It’s often hard to find good data sets.
But it just got a lot easier.
Earlier this week Google announced a new Data Search mode that lets you do a Google search just for data sets.
My colleague Natasha Noy wrote in the Google Blog that
“There are many thousands of data repositories on the web, providing access to millions of datasets; and local and national governments around the world publish their data as well. To enable easy access to this data, we launched Dataset Search, so that scientists, data journalists, data geeks, or anyone else can find the data required for their work and their stories, or simply to satisfy their intellectual curiosity.”
For people looking for online data, this is a godsend.
To use it, visit:
toolbox.google.com/datasetsearch
and do a search. Here’s one of the first things I tried to do… (Naturally, I checked local data that I probably would recognize..)
Notice that Dataset Search, like regular Google Search, uses Autocomplete. This is a wonderful behavior that will let you search a data space very quickly. (Caution: It doesn’t seem to reflect ALL of the possible completions, so use this feature carefully. )

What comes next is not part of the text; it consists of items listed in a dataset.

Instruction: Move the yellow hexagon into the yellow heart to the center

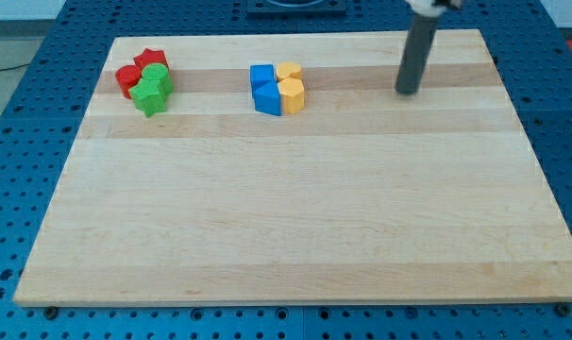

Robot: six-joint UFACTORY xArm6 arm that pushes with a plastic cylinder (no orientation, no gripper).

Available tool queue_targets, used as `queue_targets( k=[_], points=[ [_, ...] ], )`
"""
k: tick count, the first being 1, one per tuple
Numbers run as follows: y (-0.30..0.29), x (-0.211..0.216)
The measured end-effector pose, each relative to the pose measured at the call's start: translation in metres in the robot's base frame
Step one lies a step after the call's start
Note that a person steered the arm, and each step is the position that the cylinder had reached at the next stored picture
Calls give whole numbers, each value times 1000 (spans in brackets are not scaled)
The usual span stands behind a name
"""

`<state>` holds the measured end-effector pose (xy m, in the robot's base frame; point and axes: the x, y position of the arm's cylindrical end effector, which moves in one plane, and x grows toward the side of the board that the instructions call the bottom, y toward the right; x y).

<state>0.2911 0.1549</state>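
Two yellow blocks sit at the top middle of the wooden board. The upper one looks like the yellow hexagon and the lower one like the yellow heart; they touch each other. Two blue blocks touch them on the view's left. My tip rests on the board well to the view's right of the yellow blocks, apart from every block.
At the top left, two red blocks and two green blocks form a tight cluster. The board lies on a blue perforated table.
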Motion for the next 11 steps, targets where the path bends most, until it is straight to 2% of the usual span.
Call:
queue_targets(
  k=[1, 2, 3, 5, 6, 9, 11],
  points=[
    [-17, -57],
    [-83, -84],
    [-143, -72],
    [-175, 7],
    [-175, 20],
    [-180, 145],
    [-229, 170]
  ],
)
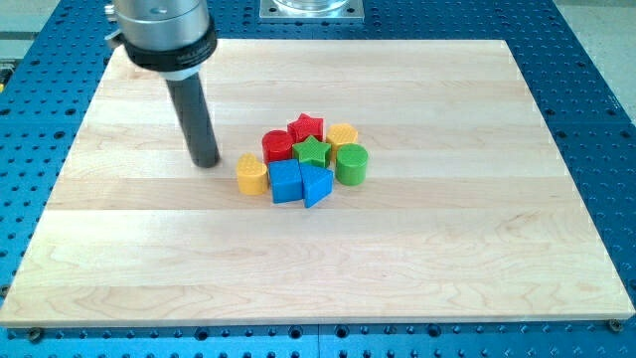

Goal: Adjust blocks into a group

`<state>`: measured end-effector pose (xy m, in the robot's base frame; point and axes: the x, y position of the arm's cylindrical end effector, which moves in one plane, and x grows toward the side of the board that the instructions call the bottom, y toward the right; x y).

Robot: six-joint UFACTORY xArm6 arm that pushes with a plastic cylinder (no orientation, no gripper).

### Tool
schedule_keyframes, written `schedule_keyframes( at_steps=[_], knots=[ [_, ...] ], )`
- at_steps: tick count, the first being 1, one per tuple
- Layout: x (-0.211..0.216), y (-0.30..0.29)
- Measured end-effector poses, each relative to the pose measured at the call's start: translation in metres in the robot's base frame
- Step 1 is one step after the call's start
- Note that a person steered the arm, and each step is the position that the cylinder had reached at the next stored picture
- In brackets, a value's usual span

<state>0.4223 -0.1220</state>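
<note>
So going from the view's left: my tip (206, 163) sits on the wooden board (477, 249), just to the left of the cluster, near the yellow block (252, 174) but not touching it as far as I can see. There's no pincer on this rig at all, just the dark rod, so nothing to call wide or narrow and nothing being held.

The group itself is pretty much there already, a bit left of the board's middle. Left to right: the yellow block on the left edge, then the red cylinder (277, 145) behind and the blue cube (285, 183) in front, the red star (306, 127) at the back, the green star (313, 152) in the middle, the blue triangle-ish block (316, 185) in front, then the yellow one at the back right (342, 134) and the green cylinder (351, 164).

Count: eight blocks, two each of yellow, red, blue and green.

I'd say it's nearly done. Everything's touching or just beside a neighbour, no strays. Maybe the left yellow block wants a tiny nudge rightward, that's about it.
</note>
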Motion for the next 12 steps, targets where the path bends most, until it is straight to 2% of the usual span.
schedule_keyframes(
  at_steps=[1,3,4,5,7,8,9,11,12],
  knots=[
    [0.002,0.02],
    [0.041,0.023],
    [-0.002,0.018],
    [-0.004,0.034],
    [0.064,0.034],
    [0.091,0.066],
    [0.121,0.055],
    [0.12,0.158],
    [0.111,0.176]
  ],
)
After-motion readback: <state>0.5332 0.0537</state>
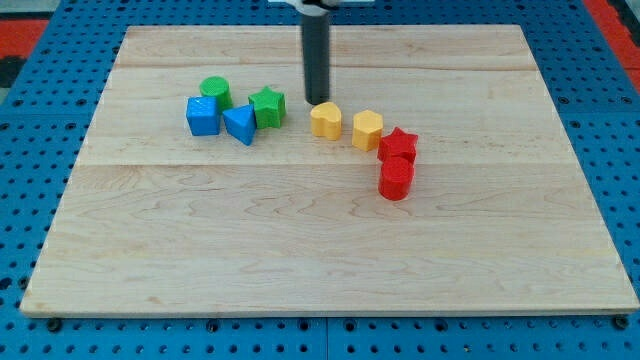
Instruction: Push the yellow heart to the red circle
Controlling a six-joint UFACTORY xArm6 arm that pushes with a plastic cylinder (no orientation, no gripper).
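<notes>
The yellow heart (326,119) lies near the board's middle top. My tip (317,100) stands just above it and slightly to the view's left, close to its upper edge; I cannot tell if they touch. The red circle (396,180) lies to the lower right of the heart, about a block's width past a second yellow block (367,129) of rounded, hexagon-like shape. A red star (398,143) sits directly above the red circle and touches it, and also touches the second yellow block.
A cluster sits at the view's left: a green circle (215,91), a green star (267,106), a blue cube (202,116) and a blue triangle (240,124). The wooden board (320,260) lies on a blue perforated table.
</notes>
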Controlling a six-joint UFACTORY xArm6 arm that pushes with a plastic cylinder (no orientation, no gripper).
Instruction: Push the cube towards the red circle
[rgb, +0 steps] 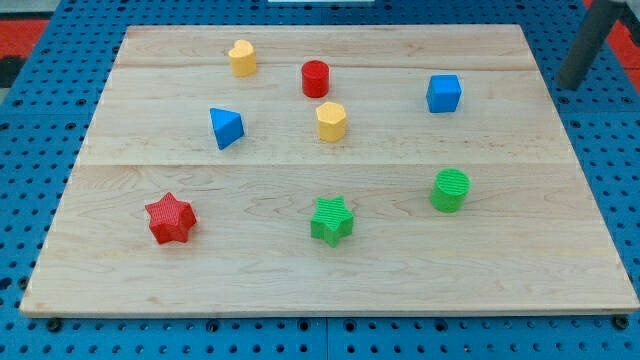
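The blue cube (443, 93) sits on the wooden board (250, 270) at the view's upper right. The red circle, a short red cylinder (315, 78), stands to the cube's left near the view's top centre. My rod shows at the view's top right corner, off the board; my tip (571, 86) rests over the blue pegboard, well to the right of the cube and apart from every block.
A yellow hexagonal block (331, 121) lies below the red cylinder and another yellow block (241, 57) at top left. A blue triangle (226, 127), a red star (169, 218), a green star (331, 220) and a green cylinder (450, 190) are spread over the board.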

And, naturally, when you get a dataset, read the metadata carefully. (We discussed this a while ago, Feb 15, 2014–“Read metadata carefully.”)
The next search I tried was for Stanford’s dataset of global warming information, I’ve always wanted a copy of it so I could do my own analysis.
I did the obvious search, and found not only three different providers of the datasets, but other, related datasets as well.
On the left hand side you’ll see a scrolling list of related datasets (that is, other data sets that match the query, but like regular Google results, are not ranked quite as high as the first hit).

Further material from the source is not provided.